- _What you need to do_:
Please reproduce the data in full, exactly as it stands.

- _Input data_:
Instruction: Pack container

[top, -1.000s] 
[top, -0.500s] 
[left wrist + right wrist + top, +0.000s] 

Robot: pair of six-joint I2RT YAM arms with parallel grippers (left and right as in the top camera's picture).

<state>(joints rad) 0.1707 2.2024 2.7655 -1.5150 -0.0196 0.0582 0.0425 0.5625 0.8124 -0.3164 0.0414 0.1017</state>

- _Exercise response_:
Instruction: Pack container

[top, -1.000s] 
[top, -0.500s] 
[left wrist + right wrist + top, +0.000s] 

Robot: pair of six-joint I2RT YAM arms with parallel grippers (left and right as in the top camera's picture).

<state>(joints rad) 0.1707 2.2024 2.7655 -1.5150 -0.0196 0.0582 0.0425 0.5625 0.8124 -0.3164 0.0414 0.1017</state>

The exercise has been answered, and the work is done.